▶ _DATA_

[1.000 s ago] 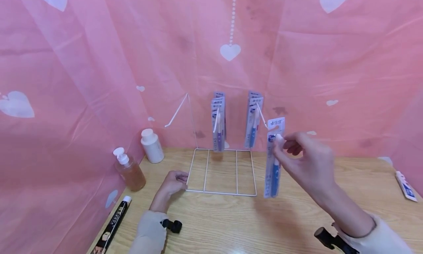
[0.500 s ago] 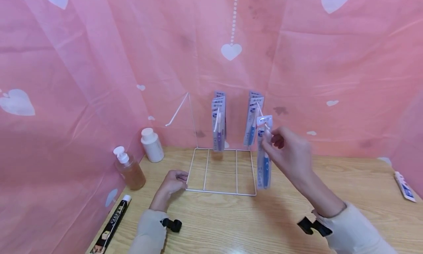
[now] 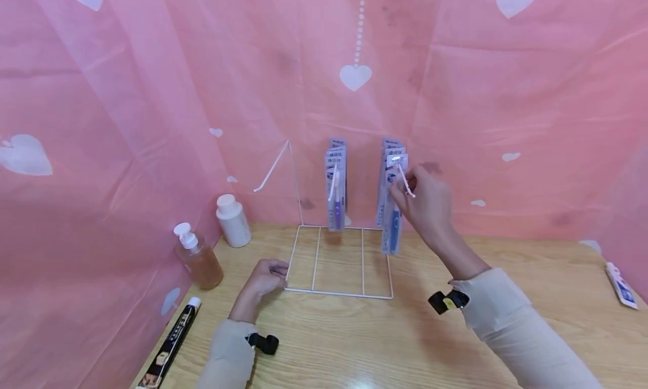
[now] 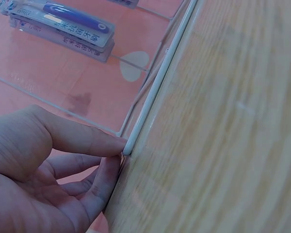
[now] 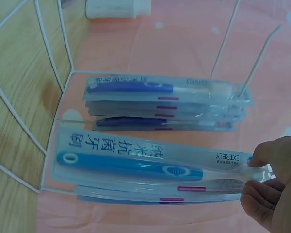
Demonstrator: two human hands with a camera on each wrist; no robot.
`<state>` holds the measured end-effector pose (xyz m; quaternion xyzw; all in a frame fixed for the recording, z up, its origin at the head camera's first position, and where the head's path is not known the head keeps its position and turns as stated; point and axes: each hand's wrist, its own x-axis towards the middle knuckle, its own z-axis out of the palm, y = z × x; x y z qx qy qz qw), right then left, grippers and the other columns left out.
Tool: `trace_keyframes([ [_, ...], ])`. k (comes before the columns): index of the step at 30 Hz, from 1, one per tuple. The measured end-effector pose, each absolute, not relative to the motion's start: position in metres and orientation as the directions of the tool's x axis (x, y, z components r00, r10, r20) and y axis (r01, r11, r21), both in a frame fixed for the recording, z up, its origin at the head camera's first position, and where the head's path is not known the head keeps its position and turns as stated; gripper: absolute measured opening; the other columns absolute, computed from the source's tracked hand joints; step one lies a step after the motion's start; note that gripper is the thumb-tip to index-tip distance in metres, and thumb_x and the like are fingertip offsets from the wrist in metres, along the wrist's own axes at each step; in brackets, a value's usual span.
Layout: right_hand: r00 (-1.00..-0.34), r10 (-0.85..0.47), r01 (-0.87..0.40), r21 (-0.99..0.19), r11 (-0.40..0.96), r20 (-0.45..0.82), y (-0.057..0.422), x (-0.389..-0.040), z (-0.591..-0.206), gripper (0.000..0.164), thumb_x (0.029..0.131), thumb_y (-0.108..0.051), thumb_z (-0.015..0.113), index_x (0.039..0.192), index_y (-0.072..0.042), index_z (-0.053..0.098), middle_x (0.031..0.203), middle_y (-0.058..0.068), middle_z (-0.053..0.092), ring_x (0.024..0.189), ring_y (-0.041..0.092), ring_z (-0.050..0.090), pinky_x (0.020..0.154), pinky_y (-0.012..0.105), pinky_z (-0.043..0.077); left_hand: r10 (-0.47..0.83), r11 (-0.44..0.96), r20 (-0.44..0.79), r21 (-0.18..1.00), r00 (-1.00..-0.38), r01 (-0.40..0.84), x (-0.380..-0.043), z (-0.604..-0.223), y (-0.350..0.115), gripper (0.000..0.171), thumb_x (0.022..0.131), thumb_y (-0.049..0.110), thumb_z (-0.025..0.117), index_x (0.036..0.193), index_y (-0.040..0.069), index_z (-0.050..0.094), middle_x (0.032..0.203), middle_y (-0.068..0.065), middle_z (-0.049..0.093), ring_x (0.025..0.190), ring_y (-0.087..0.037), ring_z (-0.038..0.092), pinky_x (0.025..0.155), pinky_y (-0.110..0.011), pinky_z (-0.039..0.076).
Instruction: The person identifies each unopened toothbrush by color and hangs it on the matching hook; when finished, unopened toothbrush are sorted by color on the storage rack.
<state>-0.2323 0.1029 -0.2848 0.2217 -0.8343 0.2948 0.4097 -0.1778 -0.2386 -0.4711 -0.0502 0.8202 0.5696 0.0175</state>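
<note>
A blue packaged toothbrush hangs on the right hook of the white wire rack. My right hand pinches it near its upper end, and the hook's tip pokes out in front of the card. More blue packs are behind it on that hook. On the middle hook hang several purple packaged toothbrushes. The left hook carries nothing. Down at the rack's front left corner, my left hand grips the base wire between thumb and finger, as the left wrist view shows close up.
Left of the rack stand a white bottle and a pump bottle with amber liquid. A long black box with a white end lies at the front left. A toothpaste tube is far right. Pink curtain encloses the table.
My right hand has moved left and away from me, carrying the blue packaged toothbrush from beside the right hook onto it and along it. The left hand has stayed at the rack's corner.
</note>
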Motion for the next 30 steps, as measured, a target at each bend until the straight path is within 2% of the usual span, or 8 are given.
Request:
trace_keyframes([
  [5, -0.556, -0.107, -0.629, -0.333, 0.703, 0.825, 0.102, -0.248, -0.289, 0.014, 0.085, -0.01, 0.066, 0.077, -0.002, 0.058, 0.065, 0.012, 0.063, 0.052, 0.023, 0.056, 0.045, 0.034, 0.036, -0.078, 0.352, -0.102, 0.928, -0.992, -0.123, -0.178, -0.472, -0.236, 0.046, 0.063, -0.021, 0.07, 0.109, -0.012, 0.067, 0.09, -0.014, 0.063, 0.081, -0.023, 0.059, 0.071, -0.028, 0.051],
  [11, -0.579, -0.047, -0.594, -0.381, 0.709, 0.814, 0.102, -0.258, -0.292, 0.016, 0.084, -0.013, 0.065, 0.075, -0.002, 0.058, 0.063, 0.011, 0.064, 0.054, 0.025, 0.056, 0.048, 0.037, 0.037, -0.07, 0.354, -0.079, 0.93, -0.994, -0.099, -0.176, -0.471, -0.234, 0.046, 0.062, -0.021, 0.069, 0.107, -0.013, 0.067, 0.088, -0.014, 0.063, 0.08, -0.022, 0.059, 0.071, -0.029, 0.051],
  [24, -0.584, -0.017, -0.571, -0.397, 0.719, 0.811, 0.1, -0.269, -0.295, 0.018, 0.083, -0.014, 0.068, 0.076, -0.002, 0.057, 0.065, 0.014, 0.064, 0.057, 0.031, 0.058, 0.051, 0.04, 0.038, -0.071, 0.347, -0.097, 0.931, -0.993, -0.115, -0.176, -0.472, -0.234, 0.047, 0.063, -0.021, 0.069, 0.109, -0.013, 0.067, 0.089, -0.013, 0.063, 0.081, -0.022, 0.059, 0.072, -0.03, 0.052],
  [27, -0.594, -0.017, -0.562, -0.399, 0.724, 0.805, 0.099, -0.267, -0.297, 0.02, 0.084, -0.014, 0.069, 0.075, -0.002, 0.057, 0.064, 0.013, 0.062, 0.056, 0.031, 0.056, 0.051, 0.039, 0.037, -0.072, 0.348, -0.097, 0.93, -0.993, -0.116, -0.176, -0.472, -0.234, 0.047, 0.063, -0.021, 0.069, 0.109, -0.013, 0.067, 0.089, -0.013, 0.063, 0.08, -0.022, 0.059, 0.073, -0.03, 0.052],
  [30, -0.638, -0.046, -0.532, -0.396, 0.749, 0.769, 0.101, -0.26, -0.3, 0.027, 0.083, -0.018, 0.075, 0.075, -0.002, 0.055, 0.064, 0.012, 0.059, 0.056, 0.029, 0.051, 0.05, 0.037, 0.034, -0.074, 0.355, -0.104, 0.927, -0.992, -0.124, -0.176, -0.472, -0.234, 0.047, 0.063, -0.021, 0.069, 0.109, -0.012, 0.067, 0.089, -0.013, 0.063, 0.081, -0.022, 0.059, 0.073, -0.03, 0.051],
])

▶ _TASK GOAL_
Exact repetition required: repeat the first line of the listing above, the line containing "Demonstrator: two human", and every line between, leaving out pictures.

▶ _RESPONSE TO THE EXERCISE_
[1.000 s ago] 
[0.500 s ago] 
[now] 
[now] 
[now] 
Demonstrator: two human hands with a camera on each wrist; no robot.

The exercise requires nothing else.